• **Exercise details**: Scan the data beneath this task and copy each line that includes "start".

• **Stored data**:
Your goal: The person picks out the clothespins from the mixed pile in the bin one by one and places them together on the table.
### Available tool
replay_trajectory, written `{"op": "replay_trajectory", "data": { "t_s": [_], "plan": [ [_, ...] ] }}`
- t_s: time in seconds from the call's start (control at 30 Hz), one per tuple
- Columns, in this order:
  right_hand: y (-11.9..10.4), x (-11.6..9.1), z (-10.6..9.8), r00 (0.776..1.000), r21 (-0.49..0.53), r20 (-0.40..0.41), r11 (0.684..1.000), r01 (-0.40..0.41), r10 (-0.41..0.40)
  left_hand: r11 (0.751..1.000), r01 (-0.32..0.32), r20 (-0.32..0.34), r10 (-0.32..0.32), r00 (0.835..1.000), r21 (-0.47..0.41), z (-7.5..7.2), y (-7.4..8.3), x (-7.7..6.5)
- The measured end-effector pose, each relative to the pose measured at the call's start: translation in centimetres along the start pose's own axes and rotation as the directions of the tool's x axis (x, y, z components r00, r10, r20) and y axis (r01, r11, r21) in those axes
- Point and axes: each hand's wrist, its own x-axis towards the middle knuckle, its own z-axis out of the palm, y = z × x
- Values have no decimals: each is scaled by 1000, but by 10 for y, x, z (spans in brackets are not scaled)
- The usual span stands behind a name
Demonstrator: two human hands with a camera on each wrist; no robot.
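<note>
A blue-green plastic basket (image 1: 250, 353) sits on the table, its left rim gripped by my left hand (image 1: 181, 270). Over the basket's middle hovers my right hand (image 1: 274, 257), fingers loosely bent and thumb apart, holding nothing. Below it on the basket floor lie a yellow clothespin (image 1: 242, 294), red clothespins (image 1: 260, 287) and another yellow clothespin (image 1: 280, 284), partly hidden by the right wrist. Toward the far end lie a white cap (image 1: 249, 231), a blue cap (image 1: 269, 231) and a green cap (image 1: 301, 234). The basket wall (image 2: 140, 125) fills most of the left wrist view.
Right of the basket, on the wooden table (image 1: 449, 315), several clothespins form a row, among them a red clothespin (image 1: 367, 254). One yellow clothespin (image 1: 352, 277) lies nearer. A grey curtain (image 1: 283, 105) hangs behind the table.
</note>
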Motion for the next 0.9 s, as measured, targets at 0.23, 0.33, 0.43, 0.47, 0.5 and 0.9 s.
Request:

• **Solved exercise**:
- t_s: time in seconds from the call's start (control at 30 Hz), one per tuple
- The measured end-effector pose, each relative to the pose measured at the call's start: translation in centimetres along the start pose's own axes and rotation as the directions of the tool's x axis (x, y, z components r00, r10, r20) and y axis (r01, r11, r21) in those axes

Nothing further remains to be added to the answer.